Скорее всего, притча представляет собой творчество Матфея или его общины. Она отражает специфические проблемы христианства 80–90-х годов первого века, особенно задержку парусии (второго пришествия Иисуса), аллегорическое осмысление которой она предлагает. Вероятно, полемизирует евангелист и с ослаблением апокалиптических надежд в части иудаизма. Что сказал бы о морали этой притчи Иисус? Скорее всего, он одобрил бы призыв быть начеку в преддверии Царства («пастырская» проблема, с которой он сам сталкивался регулярно! Мк 13:33–37), но вряд ли ему бы понравилось поведение «дев», выставленных здесь в качестве образца. Их поведение по отношению к другим девам выглядит эгоистичным и своекорыстным. «Эгоизм дев, а также холодность и бессердечие жениха не отражают доброты и благожелательности, которая характерна для Иисусова благочестия. Они представляют собой настоящую пародию на его учение о щедрости и полной веры молитве» (Г. Вермеш). В какой-то степени автор притчи придерживается философии той части фарисейства, против которой были направлены вышерассмотренные притчи о блудном сыне, о мытаре и фарисее: лёгкая готовность довольствоваться только своим спасением (обратим внимание, как «разумные» девы отсылают «неразумных» прочь!). У Иисуса же, каким мы его видим в аутентичных притчах, основная забота была именно о грешниках, погибели которых он боялся.
Раннехристианские тексты рассматривают Иисуса не только как учителя или праведного царя, но и как чудотворца. Подчас создаётся даже впечатление, что своей прижизненной славой он был обязан именно своим чудесам (Мк 1:45), а не проповеди о покаянии. Свидетельства о чудесах Иисуса содержатся во всех слоях древнейшей традиции: у Марка, у Иоанна, в Q, особом материале Луки и особом материале Матфея. Для историка, который не хочет просто верить на слово всему, что написано, однако, возникает целый ряд проблем.
• Возможность чудес. Если рассуждать строго научно, сама возможность чудес не доказана (как, впрочем, и не опровергнута). Вправе ли историк вообще допускать возможность чуда? Разные учёные отвечают на этот вопрос по-разному. Одни исследователи отвергают любые чудеса по определению: все рассказы о чудесах они списывают либо на фантазии поздних рассказчиков, либо на легковерие очевидцев, либо на шарлатанство предполагаемого чудотворца.
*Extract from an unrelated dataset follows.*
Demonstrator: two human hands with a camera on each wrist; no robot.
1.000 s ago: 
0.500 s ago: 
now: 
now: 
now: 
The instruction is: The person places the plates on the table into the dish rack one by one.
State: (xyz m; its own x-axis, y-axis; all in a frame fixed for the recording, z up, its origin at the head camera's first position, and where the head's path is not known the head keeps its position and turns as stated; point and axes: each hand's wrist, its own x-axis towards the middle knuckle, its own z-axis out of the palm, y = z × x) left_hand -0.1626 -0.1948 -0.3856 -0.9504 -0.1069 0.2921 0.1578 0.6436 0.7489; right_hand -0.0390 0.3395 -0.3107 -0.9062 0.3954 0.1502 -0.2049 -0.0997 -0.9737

Другие исследователи (обычно верующие) признают, что не все в мире рассказы о чудесах достоверны, но некоторые из них вполне могут быть достоверны и что в случае хороших свидетельств можно допустить наличие чуда. Третья группа исследователей пытаются выработать нейтрально агностический подход: скажем, в случае с Иисусом можно установить, восходит ли тот или иной рассказ о чуде ко временам его проповеди или придуман позднее. Установив раннее происхождение тех или иных рассказов, они останавливаются и отказываются выносить вердикт относительно того, достоверны они или нет.
• Ограниченность наших познаний о мире. Ситуация осложняется тем, что проблема не сводится к выбору между чудом и вымыслом. Ибо кажущееся чудесным в одну эпоху может перестать быть таковым в другую. Самый простой пример: до относительно недавнего времени любой полёт по воздуху считался явлением сверхъестественным. В наши дни самолёты прочно вошли в быт. Или, если усложнить проблему: евангельские исцеления — это обязательно чудеса (если допустить достоверность) или, скажем, проявление «экстрасенсорных способностей» (существование которых многие допускают)? Понятно, что сами Евангелия ни о какой экстрасенсорике не говорят, но если допустить, что такие вещи существуют, было бы неосмотрительно отвергать их в качестве потенциального объяснения некоторых рассказов.
• Методология: проблема двойного стандарта. Рассказами о чудесах наполнена вся античная (да и не только античная) литература. Для объективного историка всегда встаёт проблема: подходит ли он к евангельским и неевангельским чудесам с одинаковыми критериями? Нет ли в нём предубеждённости в пользу первых в ущерб вторым? Готов ли он, к примеру, рассматривать рассказы о чудесном зачатии императора Августа с той же серьёзностью, с какой он рассматривает (если рассматривает) рассказы о безмужном зачатии Иисуса? Готов ли он подходить к жизнеописанию греческого чудотворца Аполлония Тианского с тем же доверием, с которым он (возможно) читает евангельские повествования о чудесах?